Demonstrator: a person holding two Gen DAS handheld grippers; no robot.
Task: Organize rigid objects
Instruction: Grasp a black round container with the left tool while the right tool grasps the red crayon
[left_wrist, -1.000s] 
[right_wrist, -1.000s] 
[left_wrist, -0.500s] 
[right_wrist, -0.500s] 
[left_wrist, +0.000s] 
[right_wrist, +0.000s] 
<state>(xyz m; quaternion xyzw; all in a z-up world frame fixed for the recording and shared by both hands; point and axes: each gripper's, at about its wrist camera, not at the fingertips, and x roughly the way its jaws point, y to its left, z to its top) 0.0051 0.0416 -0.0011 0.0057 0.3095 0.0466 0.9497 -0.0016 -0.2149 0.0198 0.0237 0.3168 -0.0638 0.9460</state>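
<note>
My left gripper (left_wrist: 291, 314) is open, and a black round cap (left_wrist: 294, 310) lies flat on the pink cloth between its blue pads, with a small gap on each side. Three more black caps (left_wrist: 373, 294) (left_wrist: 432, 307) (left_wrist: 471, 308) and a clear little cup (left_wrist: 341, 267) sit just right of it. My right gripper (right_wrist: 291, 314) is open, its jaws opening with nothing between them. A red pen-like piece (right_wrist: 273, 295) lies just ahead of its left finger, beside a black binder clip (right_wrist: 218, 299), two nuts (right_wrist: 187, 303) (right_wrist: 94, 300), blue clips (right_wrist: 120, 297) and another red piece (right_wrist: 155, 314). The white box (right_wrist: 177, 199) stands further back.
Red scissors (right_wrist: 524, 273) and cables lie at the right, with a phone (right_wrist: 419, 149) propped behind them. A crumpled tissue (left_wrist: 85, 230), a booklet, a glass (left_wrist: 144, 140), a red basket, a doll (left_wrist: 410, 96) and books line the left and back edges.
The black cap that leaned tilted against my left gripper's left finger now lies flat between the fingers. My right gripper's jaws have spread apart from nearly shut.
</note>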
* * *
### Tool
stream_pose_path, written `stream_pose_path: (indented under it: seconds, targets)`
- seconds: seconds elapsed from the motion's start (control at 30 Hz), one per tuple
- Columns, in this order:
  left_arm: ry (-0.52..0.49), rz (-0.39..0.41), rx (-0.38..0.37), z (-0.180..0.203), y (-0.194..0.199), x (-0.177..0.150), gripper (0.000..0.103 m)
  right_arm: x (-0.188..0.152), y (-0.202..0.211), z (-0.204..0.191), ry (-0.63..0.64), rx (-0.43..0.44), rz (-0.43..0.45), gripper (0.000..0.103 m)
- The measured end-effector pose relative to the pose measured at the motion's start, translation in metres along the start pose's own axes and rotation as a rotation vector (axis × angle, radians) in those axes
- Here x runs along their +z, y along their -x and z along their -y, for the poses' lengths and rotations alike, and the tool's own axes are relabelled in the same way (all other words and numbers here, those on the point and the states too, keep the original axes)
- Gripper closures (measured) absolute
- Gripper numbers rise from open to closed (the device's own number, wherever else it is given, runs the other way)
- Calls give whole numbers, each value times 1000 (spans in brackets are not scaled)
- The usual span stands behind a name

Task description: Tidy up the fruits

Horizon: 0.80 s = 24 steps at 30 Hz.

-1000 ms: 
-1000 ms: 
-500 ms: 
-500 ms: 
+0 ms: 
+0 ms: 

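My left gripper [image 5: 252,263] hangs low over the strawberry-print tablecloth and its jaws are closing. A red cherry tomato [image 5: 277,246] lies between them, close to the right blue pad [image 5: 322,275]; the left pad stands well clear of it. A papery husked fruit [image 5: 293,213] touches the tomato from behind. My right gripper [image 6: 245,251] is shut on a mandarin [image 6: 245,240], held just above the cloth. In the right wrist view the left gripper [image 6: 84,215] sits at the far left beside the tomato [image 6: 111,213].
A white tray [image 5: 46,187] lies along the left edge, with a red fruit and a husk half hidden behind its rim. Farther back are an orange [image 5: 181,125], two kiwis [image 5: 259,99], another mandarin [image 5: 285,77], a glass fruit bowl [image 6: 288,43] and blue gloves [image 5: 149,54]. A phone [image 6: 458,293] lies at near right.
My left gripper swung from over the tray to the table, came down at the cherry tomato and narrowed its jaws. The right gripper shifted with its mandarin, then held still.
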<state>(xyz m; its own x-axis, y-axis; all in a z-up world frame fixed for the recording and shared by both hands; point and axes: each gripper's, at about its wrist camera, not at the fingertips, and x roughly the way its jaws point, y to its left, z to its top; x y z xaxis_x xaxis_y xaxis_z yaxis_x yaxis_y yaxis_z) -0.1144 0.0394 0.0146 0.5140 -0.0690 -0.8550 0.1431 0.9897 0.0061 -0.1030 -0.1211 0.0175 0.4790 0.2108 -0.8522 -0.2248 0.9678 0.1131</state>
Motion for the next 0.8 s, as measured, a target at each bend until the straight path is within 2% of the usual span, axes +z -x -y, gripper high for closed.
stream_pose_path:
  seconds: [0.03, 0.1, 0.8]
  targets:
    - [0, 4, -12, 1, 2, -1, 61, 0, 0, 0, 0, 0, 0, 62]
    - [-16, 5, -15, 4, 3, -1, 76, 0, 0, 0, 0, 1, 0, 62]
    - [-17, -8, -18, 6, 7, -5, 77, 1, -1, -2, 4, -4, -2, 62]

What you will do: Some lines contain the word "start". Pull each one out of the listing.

Result of this task:
- seconds: seconds elapsed from the motion's start (control at 30 Hz), one per tuple
- The measured end-effector pose relative to the pose measured at the motion's start, translation in metres along the start pose's own axes and rotation as a rotation vector (axis × angle, radians) in those axes

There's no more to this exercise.